_Assignment_
From the line containing "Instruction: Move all" down to the last line of the material, return those lines verbatim and only those.

........

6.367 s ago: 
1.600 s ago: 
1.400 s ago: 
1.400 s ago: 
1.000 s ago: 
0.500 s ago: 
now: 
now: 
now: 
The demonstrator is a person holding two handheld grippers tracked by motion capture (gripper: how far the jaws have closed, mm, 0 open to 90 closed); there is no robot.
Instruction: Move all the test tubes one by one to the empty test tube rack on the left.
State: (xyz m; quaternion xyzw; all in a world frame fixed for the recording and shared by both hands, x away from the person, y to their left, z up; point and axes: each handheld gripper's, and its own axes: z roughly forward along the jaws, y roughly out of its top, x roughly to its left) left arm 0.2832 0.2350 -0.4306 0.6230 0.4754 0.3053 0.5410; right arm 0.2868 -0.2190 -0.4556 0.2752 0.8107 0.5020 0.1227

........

_Your response_
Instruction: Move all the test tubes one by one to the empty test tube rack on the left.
State: (xyz m; quaternion xyzw; all in a world frame fixed for the recording and shared by both hands, x away from the person, y to their left, z up; point and axes: each handheld gripper's, and its own axes: z roughly forward along the jaws, y roughly out of its top, x roughly to its left) left arm 0.2832 0.2350 -0.4306 0.6230 0.4754 0.3053 0.5410; right arm 0.2868 -0.2190 -0.4556 0.2752 0.8107 0.5020 0.1227

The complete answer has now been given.